◆ **WHAT THE EXERCISE ASKS**: Could you extract every entry below and reproduce it exactly?

◆ **RECORDS SUPPLIED**:
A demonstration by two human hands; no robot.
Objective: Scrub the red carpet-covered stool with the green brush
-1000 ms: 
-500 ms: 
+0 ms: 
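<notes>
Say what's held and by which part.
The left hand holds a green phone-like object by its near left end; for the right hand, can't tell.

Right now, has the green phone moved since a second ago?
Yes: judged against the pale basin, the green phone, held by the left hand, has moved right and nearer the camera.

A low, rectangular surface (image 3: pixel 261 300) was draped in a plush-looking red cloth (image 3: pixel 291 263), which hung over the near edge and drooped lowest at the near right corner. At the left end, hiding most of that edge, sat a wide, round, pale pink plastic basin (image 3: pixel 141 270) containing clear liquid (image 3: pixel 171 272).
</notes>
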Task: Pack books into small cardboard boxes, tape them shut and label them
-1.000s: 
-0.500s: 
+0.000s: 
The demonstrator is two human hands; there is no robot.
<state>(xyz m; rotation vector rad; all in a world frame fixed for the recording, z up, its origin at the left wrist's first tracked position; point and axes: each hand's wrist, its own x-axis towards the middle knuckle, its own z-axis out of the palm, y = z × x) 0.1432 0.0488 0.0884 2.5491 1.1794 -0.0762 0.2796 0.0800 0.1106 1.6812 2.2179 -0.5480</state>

◆ **FINAL ANSWER**:
A demonstration by two human hands; no robot.
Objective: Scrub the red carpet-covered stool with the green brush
-1000 ms: 
-500 ms: 
+0 ms: 
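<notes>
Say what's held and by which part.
The left hand holds a green phone-like object by its near left end; for the right hand, can't tell.

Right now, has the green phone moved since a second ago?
Yes: judged against the pale basin, the green phone, held by the left hand, has moved right and nearer the camera.

A low, rectangular surface (image 3: pixel 261 300) was draped in a plush-looking red cloth (image 3: pixel 291 263), which hung over the near edge and drooped lowest at the near right corner. At the left end, hiding most of that edge, sat a wide, round, pale pink plastic basin (image 3: pixel 141 270) containing clear liquid (image 3: pixel 171 272).
</notes>
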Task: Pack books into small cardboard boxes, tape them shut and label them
-1.000s: 
-0.500s: 
+0.000s: 
The demonstrator is two human hands; there is no robot.
<state>(xyz m; rotation vector rad; all in a world frame fixed for the recording, z up, its origin at the left wrist's first tracked position; point and axes: each hand's wrist, its own x-axis towards the middle knuckle, its own z-axis out of the palm, y = z × x) 0.1432 0.0488 0.0884 2.5491 1.1794 -0.0762 0.2796 0.0800 0.1106 1.6812 2.2179 -0.5480</state>

This finishes the response to the exercise.